(Records excerpted from a collection)
════════
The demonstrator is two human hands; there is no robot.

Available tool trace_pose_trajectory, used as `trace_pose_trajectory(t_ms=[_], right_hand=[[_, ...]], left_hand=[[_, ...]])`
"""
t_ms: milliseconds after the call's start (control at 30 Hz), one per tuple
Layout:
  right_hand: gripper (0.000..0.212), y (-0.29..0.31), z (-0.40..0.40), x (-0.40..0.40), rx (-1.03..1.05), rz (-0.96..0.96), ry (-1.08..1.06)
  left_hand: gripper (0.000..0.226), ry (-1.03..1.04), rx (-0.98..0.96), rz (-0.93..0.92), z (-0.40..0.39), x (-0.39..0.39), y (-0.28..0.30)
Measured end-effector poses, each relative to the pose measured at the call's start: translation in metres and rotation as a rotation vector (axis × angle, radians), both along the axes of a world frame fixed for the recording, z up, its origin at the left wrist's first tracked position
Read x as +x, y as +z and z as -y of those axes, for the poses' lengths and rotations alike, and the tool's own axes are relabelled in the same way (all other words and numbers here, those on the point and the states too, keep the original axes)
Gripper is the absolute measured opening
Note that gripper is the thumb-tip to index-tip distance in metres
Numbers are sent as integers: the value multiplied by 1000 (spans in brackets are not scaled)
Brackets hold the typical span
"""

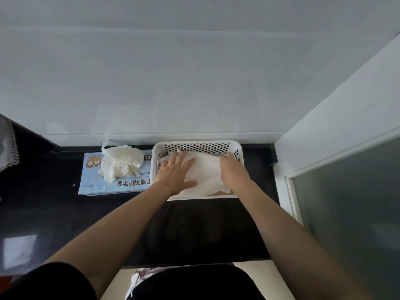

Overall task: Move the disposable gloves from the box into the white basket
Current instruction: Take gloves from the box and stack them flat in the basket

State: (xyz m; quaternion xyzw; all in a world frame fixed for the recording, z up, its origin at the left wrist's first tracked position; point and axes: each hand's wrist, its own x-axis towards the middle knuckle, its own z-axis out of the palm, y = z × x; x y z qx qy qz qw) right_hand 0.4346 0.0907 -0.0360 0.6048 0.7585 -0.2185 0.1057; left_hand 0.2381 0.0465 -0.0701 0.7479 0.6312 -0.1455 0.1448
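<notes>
Black countertop (43,213); white tiled wall (194,72); frosted glass panel (350,213) right.

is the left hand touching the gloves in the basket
Touching. The head view shows the left hand lying flat, fingers spread, on the gloves inside the white basket.

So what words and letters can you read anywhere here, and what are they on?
"XL": on the top of the glove box, near the white basket, seen upside down.
"丁腈防护手套": big dark characters along the box's near edge, also upside down.
Small print lines above those characters, and the small blue logo at the box's left: too small and blurred to read.
Nothing readable on the basket, wall or counter.
</notes>
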Motion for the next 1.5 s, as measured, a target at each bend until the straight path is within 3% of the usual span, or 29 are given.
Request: trace_pose_trajectory(t_ms=[233,367,467,667,800,900,1000,1067,1167,1233,1333,1500], right_hand=[[30,5,1,-5,60,133,43],[33,7,2,-17,162,103,67],[38,0,3,-25,88,38,135],[80,-12,1,-14,-123,111,59],[61,2,2,-28,-64,114,22],[44,17,1,-55,10,30,17],[24,29,2,-92,99,-120,75],[11,37,7,-125,149,-238,94],[4,41,16,-170,166,-349,108],[16,37,22,-193,142,-393,101],[36,30,27,-221,95,-437,111],[34,28,32,-244,33,-408,67]], left_hand=[[77,-39,130,-27,0,5,18],[83,123,-50,62,-5,-1,26],[98,169,-163,64,-9,-6,24],[121,250,-287,145,-7,-12,26],[131,251,-353,203,-9,-15,29],[99,235,-237,321,-9,-27,41],[37,342,93,449,-5,-53,60],[19,445,298,470,2,-80,70],[22,544,462,402,13,-124,77],[33,593,394,348,17,-150,76],[22,667,238,387,23,-180,73],[23,698,160,479,29,-205,75]])
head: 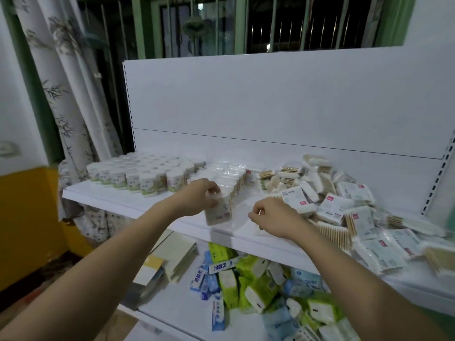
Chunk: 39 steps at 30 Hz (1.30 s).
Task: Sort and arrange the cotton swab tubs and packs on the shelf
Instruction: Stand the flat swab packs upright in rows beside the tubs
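Note:
Round cotton swab tubs (138, 174) stand in tidy rows at the left of the white shelf (138, 200). Beside them runs a row of upright swab packs (230, 177). My left hand (197, 196) grips the front pack of that row (220, 209) by its top near the shelf's front edge. My right hand (269, 217) is curled to the right of it, pinching what looks like a thin swab stick; a pack (261, 231) lies partly hidden under it. A loose heap of swab packs (344, 207) covers the right side of the shelf.
The shelf's white back panel (270, 99) rises behind. On the lower shelf (182, 308) lie green and blue tissue packs (261, 286) and flat boxes (172, 262) at the left. A patterned curtain (71, 94) hangs at the left.

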Available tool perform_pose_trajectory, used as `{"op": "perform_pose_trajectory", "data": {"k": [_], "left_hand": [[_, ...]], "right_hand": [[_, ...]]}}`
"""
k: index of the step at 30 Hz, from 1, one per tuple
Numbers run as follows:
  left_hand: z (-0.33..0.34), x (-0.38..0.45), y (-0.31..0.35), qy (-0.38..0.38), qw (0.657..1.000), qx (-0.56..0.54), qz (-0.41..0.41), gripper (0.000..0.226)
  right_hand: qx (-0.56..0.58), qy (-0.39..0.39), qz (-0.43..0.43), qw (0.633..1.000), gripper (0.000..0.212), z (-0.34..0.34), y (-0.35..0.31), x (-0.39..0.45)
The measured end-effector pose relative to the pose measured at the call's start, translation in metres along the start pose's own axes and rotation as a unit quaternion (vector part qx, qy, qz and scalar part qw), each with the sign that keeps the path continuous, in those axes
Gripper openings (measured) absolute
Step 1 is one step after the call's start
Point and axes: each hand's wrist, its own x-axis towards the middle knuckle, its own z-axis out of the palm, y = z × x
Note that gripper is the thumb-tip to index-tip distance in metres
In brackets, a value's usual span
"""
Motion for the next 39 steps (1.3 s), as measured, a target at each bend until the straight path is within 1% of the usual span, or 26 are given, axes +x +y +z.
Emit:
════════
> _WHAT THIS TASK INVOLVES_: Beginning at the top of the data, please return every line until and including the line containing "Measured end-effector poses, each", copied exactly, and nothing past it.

> _REPLY TO THE EXERCISE_:
The demonstrator is two human hands; there is no robot.

Available tool trace_pose_trajectory, used as `trace_pose_trajectory(t_ms=[_], right_hand=[[_, ...]], left_hand=[[_, ...]])`
"""
t_ms: milliseconds after the call's start (control at 30 Hz), one per tuple
Layout:
  right_hand: gripper (0.000..0.212), y (-0.29..0.31), z (-0.40..0.40), x (-0.40..0.40), rx (-1.03..1.05), rz (-0.96..0.96), ry (-1.08..1.06)
  left_hand: gripper (0.000..0.226), ry (-1.03..1.04), rx (-0.98..0.96), rz (-0.93..0.92), z (-0.40..0.39), x (-0.39..0.39), y (-0.28..0.30)
Measured end-effector poses, each relative to the pose measured at the call's start: translation in metres and rotation as a rotation vector (axis × angle, radians), both along the axes of a world frame fixed for the recording, z up, its origin at the left wrist's first tracked position

The response to the exercise is complete.